WHAT YOU HAVE TO DO:
Exactly as they appear below, repeat the lines from the one with "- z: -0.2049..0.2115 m" through the one with "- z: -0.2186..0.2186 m", and no others.

- - - - - - -

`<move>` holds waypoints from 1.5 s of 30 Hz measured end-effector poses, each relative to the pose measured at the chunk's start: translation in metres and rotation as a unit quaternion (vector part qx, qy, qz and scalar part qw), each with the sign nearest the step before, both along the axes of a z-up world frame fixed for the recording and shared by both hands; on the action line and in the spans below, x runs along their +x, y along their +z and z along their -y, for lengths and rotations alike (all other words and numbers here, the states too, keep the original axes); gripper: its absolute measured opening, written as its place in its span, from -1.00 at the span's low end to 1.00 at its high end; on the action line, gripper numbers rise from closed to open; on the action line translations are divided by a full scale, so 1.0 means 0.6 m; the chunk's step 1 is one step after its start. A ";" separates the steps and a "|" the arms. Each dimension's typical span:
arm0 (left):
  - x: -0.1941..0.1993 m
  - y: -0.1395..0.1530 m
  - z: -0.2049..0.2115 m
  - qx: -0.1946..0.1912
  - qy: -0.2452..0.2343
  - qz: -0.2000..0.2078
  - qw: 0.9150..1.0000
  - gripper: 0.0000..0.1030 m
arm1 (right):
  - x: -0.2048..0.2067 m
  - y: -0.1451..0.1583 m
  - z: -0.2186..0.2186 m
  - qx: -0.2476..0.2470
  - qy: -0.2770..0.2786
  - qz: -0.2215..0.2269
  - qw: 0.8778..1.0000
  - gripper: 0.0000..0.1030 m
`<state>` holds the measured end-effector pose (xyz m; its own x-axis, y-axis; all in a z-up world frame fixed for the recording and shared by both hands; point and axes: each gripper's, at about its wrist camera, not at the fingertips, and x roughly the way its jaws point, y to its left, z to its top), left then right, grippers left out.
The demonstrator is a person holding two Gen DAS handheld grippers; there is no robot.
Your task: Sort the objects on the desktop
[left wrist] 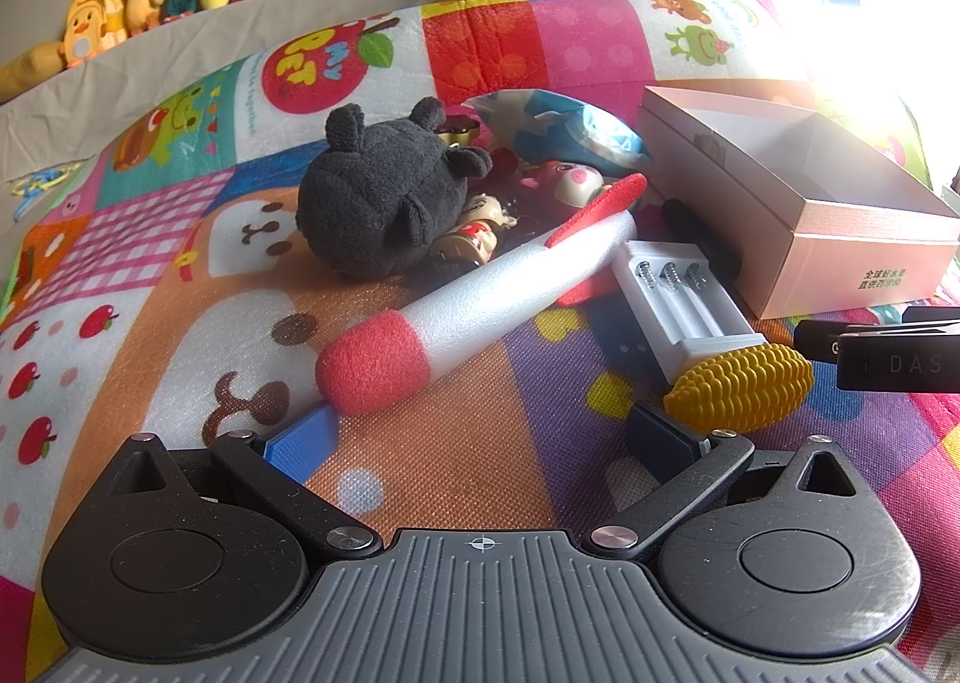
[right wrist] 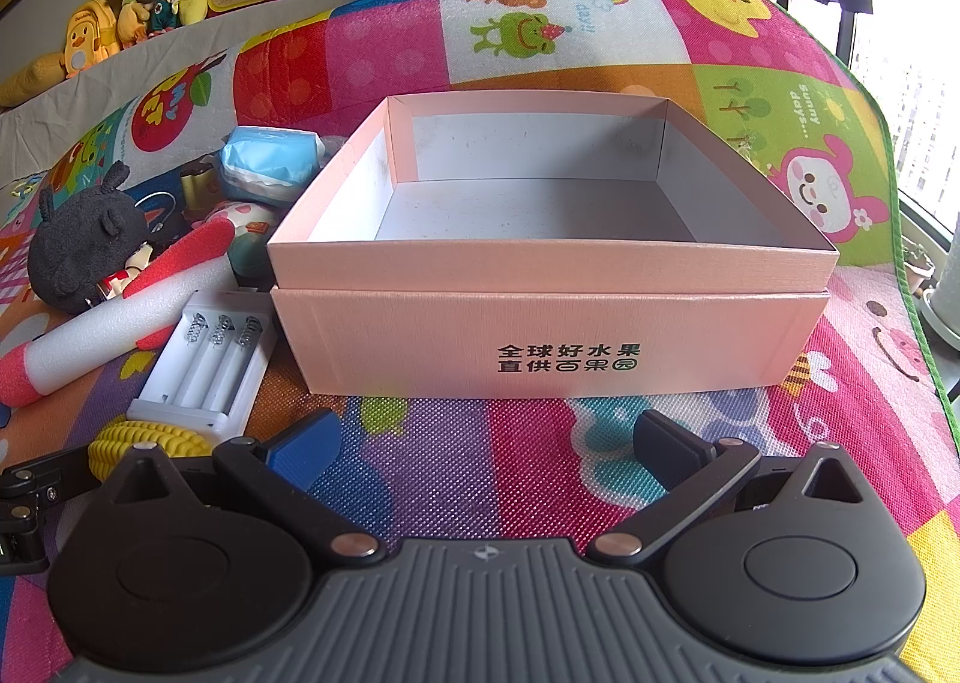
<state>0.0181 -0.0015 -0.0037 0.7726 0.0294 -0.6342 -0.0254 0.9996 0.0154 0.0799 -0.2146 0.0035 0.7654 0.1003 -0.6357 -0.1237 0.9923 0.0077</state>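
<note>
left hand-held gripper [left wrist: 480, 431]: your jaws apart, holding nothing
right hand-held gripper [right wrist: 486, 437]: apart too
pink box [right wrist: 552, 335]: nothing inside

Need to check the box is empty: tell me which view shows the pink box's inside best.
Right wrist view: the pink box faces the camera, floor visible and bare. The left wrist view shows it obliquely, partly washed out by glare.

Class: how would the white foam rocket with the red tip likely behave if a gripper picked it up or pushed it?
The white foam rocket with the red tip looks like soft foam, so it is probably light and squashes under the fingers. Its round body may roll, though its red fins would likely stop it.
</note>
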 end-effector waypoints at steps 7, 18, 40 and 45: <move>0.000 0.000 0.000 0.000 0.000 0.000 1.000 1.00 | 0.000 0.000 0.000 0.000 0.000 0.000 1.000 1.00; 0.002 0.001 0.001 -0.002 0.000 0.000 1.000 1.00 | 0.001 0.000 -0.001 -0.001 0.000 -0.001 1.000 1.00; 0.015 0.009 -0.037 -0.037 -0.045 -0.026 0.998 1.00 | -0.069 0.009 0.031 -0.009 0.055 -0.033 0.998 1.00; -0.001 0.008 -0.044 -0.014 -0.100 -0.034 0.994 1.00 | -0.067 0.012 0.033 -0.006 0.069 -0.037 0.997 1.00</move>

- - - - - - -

RESPONSE BELOW:
  - z: -0.2049..0.2115 m
  - qx: -0.1946..0.1912
  - qy: -0.2452..0.2343
  - qz: -0.2000..0.2078
  - qw: 0.9150..1.0000
  - gripper: 0.0000..0.1030 m
arm1 (right):
  - x: -0.2048..0.2067 m
  - y: -0.1451..0.1583 m
  - z: -0.2186..0.2186 m

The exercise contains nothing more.